Why did Team Trump back off this particular initiative so quickly? It’s easy to say the administration was responding to D.C. district judge Loren AliKhan’s injunction halting the freeze. But then again, the administration (and particularly OMB director nominee Russell Vought) has been spoiling for a court fight over the constitutionality of the Impoundment Control Act that the proposed freeze so obviously violated. Surely something else was wrong with the freeze, aside from the incredible degree of chaos associated with its rollout, requiring multiple clarifications of which agencies and programs it affected (which may have been a feature rather than a bug to the initiative’s government-hating designers). According to the New York Times, the original OMB memo, despite its unprecedented nature and sweeping scope, wasn’t even vetted by senior White House officials like alleged policy overlord Stephen Miller.
Democrats have been quick to claim that they helped generate a public backlash to the funding freeze that forced the administration to reverse direction, as Punchbowl News explained even before the OMB memo was rescinded:
“A Monday night memo from the Office of Management and Budget ordering a freeze in federal grant and loan programs sent congressional Republicans scrambling and helped Democrats rally behind a clear anti-Trump message. Senate Minority Leader Chuck Schumer blasted Trump as ‘lawless, destructive, cruel.’
“D.C. senator Patty Murray, the top Democrat on the Appropriations Committee, warned that thousands of federal programs could be impacted, including veterans, law enforcement and firefighters, suicide hotlines, military aid to foreign allies, and more …
“During a Senate Democratic Caucus lunch on Tuesday, Schumer urged his colleagues to make the freeze “relatable” to their constituents back home, a clear play for the messaging upper hand. Schumer also plans on doing several local TV interviews today.”
In other words, the funding freeze looks like a clear misstep for an administration and a Republican Party that were walking very tall after the 47th president’s first week in office, giving Democrats a rare perceived “win.” More broadly, it suggests that once the real-life implications of Trump’s agenda (including his assaults on federal spending and the “deep state”) are understood, his public support is going to drop like Wile E. Coyote with an anvil in his paws. If that doesn’t bother Trump or his disruptive sidekick, Elon Musk, it could bother some of the GOP members of Congress expected to implement the legislative elements of the MAGA to-do list for 2025.
It’s far too early, however, to imagine that the chaos machine humming along at 1600 Pennsylvania Avenue will fall silent even for a moment. OMB could very well issue a new funding-freeze memo the minute the injunction stopping the original one expires next week. If that doesn’t happen, there could be new presidential executive orders (like the ones that suspended certain foreign-aid programs and energy subsidies) and, eventually, congressional legislation. Democrats and Trump-skeptical Republicans will need to stay on their toes to keep up with this administration’s schemes and its willingness to shatter norms.
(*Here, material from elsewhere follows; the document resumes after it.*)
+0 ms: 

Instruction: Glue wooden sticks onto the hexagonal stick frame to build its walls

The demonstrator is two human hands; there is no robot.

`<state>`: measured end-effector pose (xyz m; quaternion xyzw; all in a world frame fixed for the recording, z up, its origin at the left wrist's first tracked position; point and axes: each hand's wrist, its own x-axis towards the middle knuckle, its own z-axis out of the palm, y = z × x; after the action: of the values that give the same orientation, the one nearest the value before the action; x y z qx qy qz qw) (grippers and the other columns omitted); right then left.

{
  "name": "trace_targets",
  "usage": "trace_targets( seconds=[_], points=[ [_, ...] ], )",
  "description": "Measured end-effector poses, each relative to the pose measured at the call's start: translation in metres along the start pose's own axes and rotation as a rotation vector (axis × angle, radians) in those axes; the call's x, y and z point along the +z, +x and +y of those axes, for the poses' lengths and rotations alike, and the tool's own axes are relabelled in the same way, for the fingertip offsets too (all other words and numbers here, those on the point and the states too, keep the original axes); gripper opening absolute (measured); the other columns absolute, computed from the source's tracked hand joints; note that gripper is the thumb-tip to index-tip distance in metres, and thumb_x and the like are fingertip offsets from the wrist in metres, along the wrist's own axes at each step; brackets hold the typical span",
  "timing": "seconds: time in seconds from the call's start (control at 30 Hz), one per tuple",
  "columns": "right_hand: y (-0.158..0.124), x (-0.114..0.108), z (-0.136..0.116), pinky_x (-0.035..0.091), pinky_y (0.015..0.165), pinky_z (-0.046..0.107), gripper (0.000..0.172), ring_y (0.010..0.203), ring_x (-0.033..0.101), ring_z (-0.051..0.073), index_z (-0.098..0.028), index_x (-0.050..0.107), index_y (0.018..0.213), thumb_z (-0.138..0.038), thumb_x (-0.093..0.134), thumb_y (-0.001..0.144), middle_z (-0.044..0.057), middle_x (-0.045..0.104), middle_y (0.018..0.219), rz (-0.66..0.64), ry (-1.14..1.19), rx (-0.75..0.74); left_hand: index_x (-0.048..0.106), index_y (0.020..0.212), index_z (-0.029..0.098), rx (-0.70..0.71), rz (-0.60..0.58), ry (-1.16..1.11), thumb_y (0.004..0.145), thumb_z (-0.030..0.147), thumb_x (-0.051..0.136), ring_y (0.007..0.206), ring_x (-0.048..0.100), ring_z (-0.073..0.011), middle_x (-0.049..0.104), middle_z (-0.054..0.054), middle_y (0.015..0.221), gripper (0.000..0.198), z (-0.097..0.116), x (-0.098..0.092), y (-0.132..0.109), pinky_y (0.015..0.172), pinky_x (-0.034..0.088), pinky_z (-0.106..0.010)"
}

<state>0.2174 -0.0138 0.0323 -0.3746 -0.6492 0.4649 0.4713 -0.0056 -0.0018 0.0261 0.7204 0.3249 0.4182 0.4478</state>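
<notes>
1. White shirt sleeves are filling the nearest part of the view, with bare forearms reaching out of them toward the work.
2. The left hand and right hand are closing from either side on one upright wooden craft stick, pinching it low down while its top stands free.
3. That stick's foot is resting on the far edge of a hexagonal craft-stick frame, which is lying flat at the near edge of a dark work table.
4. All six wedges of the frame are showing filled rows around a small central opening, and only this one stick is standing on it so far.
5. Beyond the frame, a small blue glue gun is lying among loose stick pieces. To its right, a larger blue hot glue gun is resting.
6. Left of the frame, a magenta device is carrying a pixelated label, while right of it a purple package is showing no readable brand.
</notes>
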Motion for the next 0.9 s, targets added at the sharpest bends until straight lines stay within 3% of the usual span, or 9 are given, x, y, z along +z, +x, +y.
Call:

It’s true, nonetheless, that the electorate that lifted Trump to the White House for the second time almost surely wasn’t voting to sharply cut, if not terminate, the host of popular federal programs that appeared to be under the gun when OMB issued its funding freeze memo. Sooner or later the malice and the fiscal math that led to this and other efforts to destroy big areas of domestic governance will become hard to deny and impossible to rescind.